Gostava do Silvio Santos e ao mesmo tempo adorava a rádio Cultura dedicada à música clássica. Chopin e Tchaikovsky eram suas predileções. E revelavam uma inusitada admiração pelo Leste Europeu. Divertia-se inventando uma ascendência polonesa para a família. O Brito do seu nome seria uma corruptela de um impronunciável sobrenome polaco. E o “Blauth” que colocou como nome complementar do segundo filho era atribuído a uma homenagem a um suposto bom jogador da seleção polonesa que vira jogar anos antes.

            Arivaldo amava, sobretudo, a vida e as pessoas. Prezava sobremaneira as amizades e a importância da lealdade. Para ele delações nunca poderiam ser premiadas. Era um ser da vida social. Curtia levar os amigos para diferentes lugares e mostrar novidades. Sua preocupação com o outro era sempre genuína e emocionada. Gostava de feiras e mercados. Generoso, não era incomum que fizesse uma boa “feira” e desse de presente numa visita surpresa para algum amigo ou parente necessitado.

            A crise econômica dos anos 1980 e as reformas neoliberais dos anos 1990 afetaram profundamente o mundo da construção que Arivaldo conheceu. Boa parte do que sabia fazer estava obsoleto e seu escritório-castelo entrou numa longa, lenta e definitiva decadência. De certa forma, foi sua decadência também. Com os filhos criados e com seus próprios rumos, a necessidade de recursos e de foco parecia menor. Então, em 2003, os excessos alimentares e etílicos, a negligência com a saúde e a ausência de exercícios físicos cobraram um preço muito caro. Arivaldo teve dois AVCs seguidos e só não morreu porque a mulher e a filha médica foram particularmente rápidas no socorro.
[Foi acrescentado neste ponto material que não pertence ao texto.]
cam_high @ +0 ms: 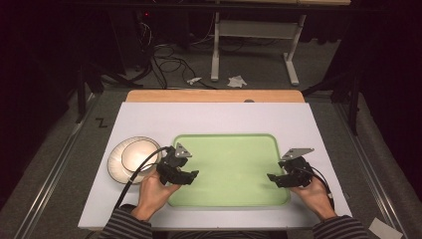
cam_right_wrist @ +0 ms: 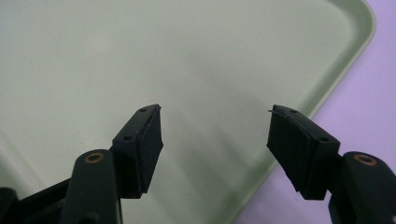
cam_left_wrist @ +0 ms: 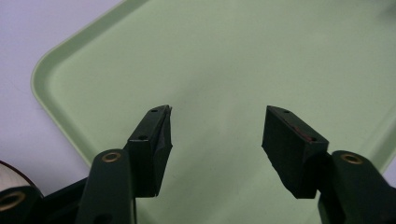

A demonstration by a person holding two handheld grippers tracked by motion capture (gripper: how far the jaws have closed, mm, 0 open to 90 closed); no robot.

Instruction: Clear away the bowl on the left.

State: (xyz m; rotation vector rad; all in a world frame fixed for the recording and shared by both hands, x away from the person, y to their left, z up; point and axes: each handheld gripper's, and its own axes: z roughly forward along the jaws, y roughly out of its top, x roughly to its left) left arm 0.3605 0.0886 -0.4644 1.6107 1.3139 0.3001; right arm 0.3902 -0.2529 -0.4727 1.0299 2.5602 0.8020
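Green tray (cam_high: 229, 144) lies mid-table on the white board (cam_high: 209, 117), bare. Your left gripper (cam_high: 186, 175) and right gripper (cam_high: 276, 179) hover over its two ends, jaws apart, gripping nothing. White bowls (cam_high: 132, 157) sit just left of your left hand (cam_high: 152, 191).

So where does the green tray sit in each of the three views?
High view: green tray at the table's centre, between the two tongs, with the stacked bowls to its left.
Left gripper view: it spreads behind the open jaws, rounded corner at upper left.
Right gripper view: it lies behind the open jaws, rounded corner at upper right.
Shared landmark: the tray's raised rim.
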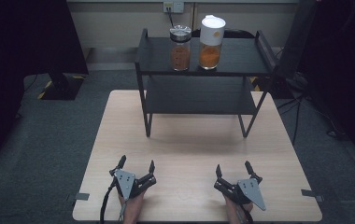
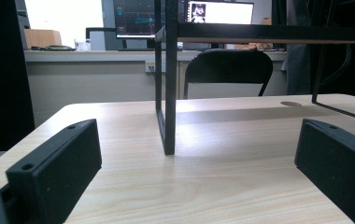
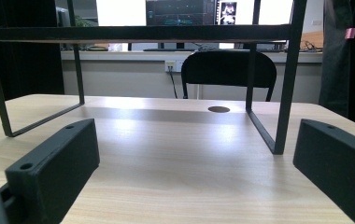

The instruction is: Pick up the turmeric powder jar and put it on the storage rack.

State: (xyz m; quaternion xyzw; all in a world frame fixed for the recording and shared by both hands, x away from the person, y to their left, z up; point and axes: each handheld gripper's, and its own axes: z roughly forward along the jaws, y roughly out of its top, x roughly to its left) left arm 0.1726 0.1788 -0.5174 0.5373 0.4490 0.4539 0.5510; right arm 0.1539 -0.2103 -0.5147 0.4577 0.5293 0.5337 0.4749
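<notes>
Starting position: we rested the left claw [image 1: 136,166] and right claw [image 1: 234,168] on the tabletop [image 1: 189,149], jaws apart and empty, with both jars [image 1: 180,48] untouched on the black shelf [image 1: 241,58], everything remaining undone.

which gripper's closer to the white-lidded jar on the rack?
Right. The right gripper sits at the table's near edge, almost in line below the white-lidded jar; the left gripper sits farther off to the left. Both open.
</notes>
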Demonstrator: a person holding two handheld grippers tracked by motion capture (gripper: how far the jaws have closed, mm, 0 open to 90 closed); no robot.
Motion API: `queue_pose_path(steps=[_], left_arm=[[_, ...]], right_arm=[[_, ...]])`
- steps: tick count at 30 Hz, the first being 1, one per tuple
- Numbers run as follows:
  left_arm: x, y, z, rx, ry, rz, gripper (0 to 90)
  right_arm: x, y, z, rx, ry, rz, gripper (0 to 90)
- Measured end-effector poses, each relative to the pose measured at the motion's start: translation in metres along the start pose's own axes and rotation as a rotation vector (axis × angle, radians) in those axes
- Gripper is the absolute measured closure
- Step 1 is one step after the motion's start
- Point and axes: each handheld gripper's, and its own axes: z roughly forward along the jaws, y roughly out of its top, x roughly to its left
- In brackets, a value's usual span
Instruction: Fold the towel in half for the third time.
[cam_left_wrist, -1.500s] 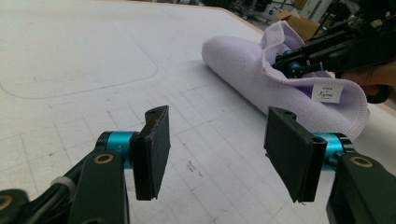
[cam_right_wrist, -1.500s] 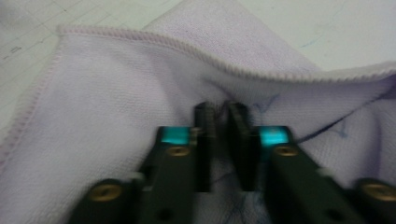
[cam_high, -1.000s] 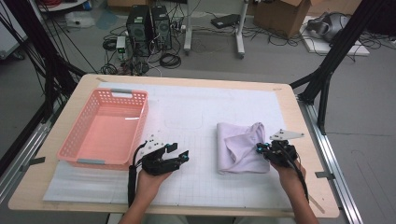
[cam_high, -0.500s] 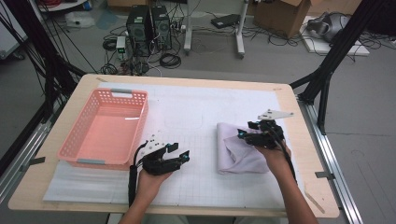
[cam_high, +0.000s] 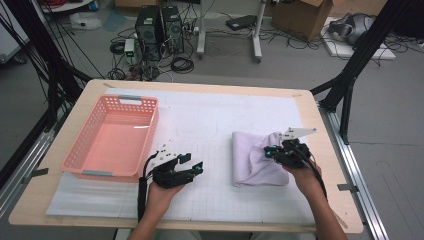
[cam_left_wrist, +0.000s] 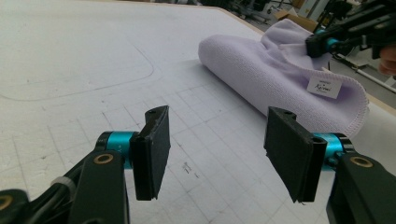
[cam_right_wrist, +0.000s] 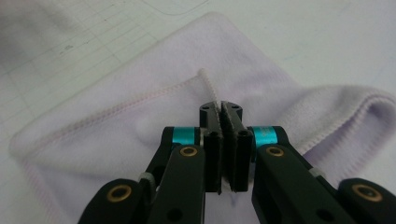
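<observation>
A pale lilac towel (cam_high: 255, 159) lies partly folded on the white mat, right of centre. My right gripper (cam_high: 270, 151) is shut on a stitched edge of the towel (cam_right_wrist: 140, 140), which it holds lifted over the rest of the cloth; its jaws are pressed together with the hem (cam_right_wrist: 208, 87) sticking out between them. My left gripper (cam_high: 197, 166) rests low on the mat left of the towel, open and empty. In the left gripper view the towel (cam_left_wrist: 261, 65) lies beyond the jaws, with a white label (cam_left_wrist: 325, 86) on it and the right gripper (cam_left_wrist: 322, 44) pinching its top.
A pink plastic basket (cam_high: 114, 139) stands at the left of the mat, empty inside. The wooden table edge (cam_high: 320, 130) runs close on the right. Black frame legs, computers and cables stand on the floor beyond the table.
My right gripper has carried the towel's right edge leftward over the cloth, folding it onto itself. The left gripper has stayed in place, open.
</observation>
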Motion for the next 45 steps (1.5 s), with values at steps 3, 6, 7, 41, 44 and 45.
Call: queue_pose_path(steps=[3, 6, 7, 41, 44, 45], left_arm=[[0.000, 0.000, 0.000, 0.003, 0.001, 0.000, 41.0], [0.000, 0.000, 0.000, 0.002, 0.002, 0.001, 41.0], [0.000, 0.000, 0.000, 0.001, 0.002, 0.000, 41.0], [-0.001, 0.000, 0.000, -0.002, 0.001, 0.003, 41.0], [-0.001, 0.000, 0.000, -0.003, 0.002, 0.000, 41.0], [-0.001, 0.000, 0.001, 0.000, 0.001, 0.002, 41.0]], right_arm=[[-0.003, -0.015, -0.016, -0.032, -0.004, 0.000, 86.9], [-0.009, -0.032, -0.028, -0.030, -0.020, 0.008, 86.4], [-0.011, -0.037, -0.031, -0.022, -0.018, 0.019, 85.1], [-0.006, -0.070, -0.036, 0.051, 0.047, 0.058, 67.2], [-0.007, -0.080, -0.049, 0.045, 0.018, 0.057, 61.3], [-0.008, -0.082, -0.053, 0.036, 0.015, 0.063, 61.2]])
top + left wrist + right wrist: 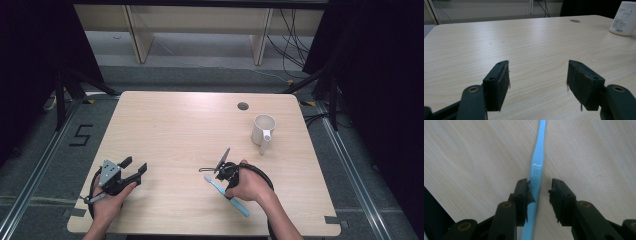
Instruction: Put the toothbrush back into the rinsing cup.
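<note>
Blue toothbrush (537, 170) lay flat on my table (175, 130), right gripper (540, 191) straddled it, jaws open, one pad touching, left gripper (537, 82) open, idle.

A pale wood table (180, 125) with rounded corners fills the middle, its grain running side to side, with a round cable hole (243, 106) near the far edge at 1 o'clock. Grey carpet floor (35, 150) surrounds it, with a black mark like a 5 (81, 135) at 9 o'clock. At 12 o'clock stands light wooden shelving (200, 20), black cables (292, 45) trailing at 1 o'clock. Black curtains (385, 100) close off 3 and 9 o'clock. Light is even.
</note>
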`<move>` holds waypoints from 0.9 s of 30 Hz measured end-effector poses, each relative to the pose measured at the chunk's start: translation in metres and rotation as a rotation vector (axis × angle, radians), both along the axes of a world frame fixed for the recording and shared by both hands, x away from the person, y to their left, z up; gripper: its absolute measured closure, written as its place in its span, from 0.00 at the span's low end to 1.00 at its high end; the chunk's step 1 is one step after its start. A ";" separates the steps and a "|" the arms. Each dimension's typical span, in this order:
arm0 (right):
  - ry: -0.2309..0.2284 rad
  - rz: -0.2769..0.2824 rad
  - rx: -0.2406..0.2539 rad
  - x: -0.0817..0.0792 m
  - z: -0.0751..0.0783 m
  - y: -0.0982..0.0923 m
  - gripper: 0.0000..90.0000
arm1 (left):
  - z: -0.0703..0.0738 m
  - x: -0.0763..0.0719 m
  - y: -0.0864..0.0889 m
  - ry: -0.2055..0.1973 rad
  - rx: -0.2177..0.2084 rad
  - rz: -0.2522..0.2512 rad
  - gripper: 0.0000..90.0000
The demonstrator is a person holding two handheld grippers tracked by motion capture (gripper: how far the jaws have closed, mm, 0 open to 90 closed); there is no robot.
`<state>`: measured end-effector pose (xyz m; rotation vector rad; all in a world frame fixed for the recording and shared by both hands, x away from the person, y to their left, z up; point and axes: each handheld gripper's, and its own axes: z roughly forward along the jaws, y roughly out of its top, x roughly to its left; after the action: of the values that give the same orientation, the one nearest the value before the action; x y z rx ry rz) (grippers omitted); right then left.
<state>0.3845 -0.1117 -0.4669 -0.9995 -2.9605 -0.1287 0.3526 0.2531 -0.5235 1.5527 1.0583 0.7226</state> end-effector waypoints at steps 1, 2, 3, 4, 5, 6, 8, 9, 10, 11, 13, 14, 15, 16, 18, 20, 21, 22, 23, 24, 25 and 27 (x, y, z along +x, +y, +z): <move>0.000 0.000 0.000 0.000 0.000 0.000 0.75 | 0.000 0.000 0.000 0.001 0.000 0.000 0.38; 0.003 0.001 0.002 0.001 -0.001 0.001 0.75 | 0.000 0.000 0.000 0.001 -0.001 0.001 0.38; 0.003 0.001 0.002 0.001 -0.001 0.001 0.75 | 0.000 0.000 0.000 0.001 -0.001 0.001 0.38; 0.005 -0.010 -0.012 0.000 -0.001 0.002 0.75 | 0.001 -0.001 0.000 0.011 0.011 0.005 0.38; 0.008 -0.011 -0.011 0.000 -0.001 0.003 0.75 | 0.001 -0.001 0.000 0.012 0.013 0.005 0.38; 0.002 -0.005 -0.012 0.001 -0.002 0.003 0.75 | 0.001 -0.001 0.000 0.012 0.013 0.005 0.38; 0.009 -0.003 -0.007 0.001 -0.002 0.004 0.75 | 0.001 -0.001 0.000 0.012 0.013 0.005 0.38; 0.006 -0.005 -0.012 0.001 -0.003 0.004 0.75 | 0.001 -0.001 -0.001 0.011 0.012 0.005 0.38; 0.006 -0.005 -0.012 0.001 -0.003 0.004 0.75 | 0.001 -0.001 -0.001 0.011 0.012 0.005 0.38; 0.008 -0.015 -0.021 0.001 -0.003 0.006 0.75 | 0.001 -0.001 -0.001 0.012 0.013 0.003 0.38; 0.002 -0.006 -0.019 0.001 -0.004 0.006 0.75 | 0.001 -0.001 -0.001 0.011 0.015 0.001 0.38; 0.001 0.006 -0.015 0.002 -0.005 0.006 0.76 | 0.001 -0.001 -0.001 0.011 0.016 0.001 0.38; 0.001 0.006 -0.015 0.002 -0.005 0.006 0.76 | 0.001 -0.001 -0.001 0.011 0.016 0.001 0.38; 0.017 -0.033 -0.029 0.000 -0.005 0.009 0.76 | 0.001 -0.001 -0.001 0.011 0.015 0.001 0.38; 0.011 -0.004 -0.034 0.002 -0.006 0.008 0.76 | 0.001 -0.001 -0.001 0.010 0.015 0.002 0.38; 0.013 0.003 -0.037 0.002 -0.008 0.008 0.76 | 0.001 -0.001 -0.001 0.011 0.015 0.001 0.38; 0.013 0.003 -0.037 0.002 -0.008 0.008 0.76 | 0.001 -0.001 -0.001 0.011 0.015 0.001 0.38; 0.013 0.001 -0.039 0.002 -0.008 0.008 0.76 | 0.001 -0.001 -0.001 0.011 0.015 0.001 0.38; 0.016 0.008 -0.037 0.002 -0.008 0.008 0.77 | 0.001 -0.001 -0.001 0.011 0.015 0.000 0.38; 0.009 0.013 -0.037 0.003 -0.009 0.008 0.78 | 0.001 -0.001 -0.001 0.011 0.014 0.000 0.38; 0.009 0.013 -0.037 0.003 -0.009 0.008 0.78 | 0.001 -0.001 -0.001 0.011 0.014 0.000 0.38; 0.004 0.003 -0.043 0.002 -0.009 0.009 0.79 | 0.001 -0.001 -0.001 0.011 0.013 0.001 0.38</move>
<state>0.3869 -0.1025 -0.4755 -0.9984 -2.9739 -0.0627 0.3517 0.2522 -0.5226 1.5697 1.0642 0.7235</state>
            Sobreviveu, mas nunca mais foi o mesmo. Com metade do corpo paralisado, passou a depender completamente dos cuidados da mulher. Lourdinha aposentou-se e passou a se dedicar com carinho e afinco ao amor de sua vida. Lúcido, Ari nunca se conformou completamente em ter no seu corpo uma prisão.  Apesar disso, teve momentos de muita felicidade. Foi uma alegria a chegada dos  netos,  que em 2016, seriam sete.  Também foi um momento especial a viagem de toda família para um Réveillon em Sergipe, com direito a uma excursão a Tobias Barreto e um emocionante almoço com os seis irmãos e irmãs de Ari àquela altura remanescentes.

            A coisa mais fantástica de ser historiador social é descobrir e estudar a importância das pessoas comuns na história. Como muitos já destacaram, 2016 foi um ano marcado pela morte. Neste ano, tão duro e difícil, tivemos a perda de dezenas de celebridades e figuras importantes. Algumas como Leonard Cohen, Mohamad Ali, Fidel Castro e Dom Paulo Evaristo Arns, de minha particular admiração.  Mas para mim, 2016 também foi o ano da vida. Em dose dupla. Leon e Miguel, tais como as flores no asfalto de que nos falava o poeta Drummond, chegaram trazendo imensa alegria no presente e uma inabalável esperança no futuro. Tivemos a felicidade de ver um encontro de Ari com os netos. Eles saberão que, num golpe do ciclo da vida, eu fui pai e perdi o pai no mesmo ano. Mas, certamente crescerão sabendo o quão incomum e extraordinário foi Arivaldo, esse homem comum. Descanse em paz, papai!


Após complicações derivadas de uma pneumonia, Arivaldo de Brito Fontes faleceu no dia 30 de dezembro às 19h20, cercado do amor e carinho de sua mulher, filhos, genros, nora e netos.

Paulo Fontes é historiador social do trabalho, professor do CPDOC/ FGV.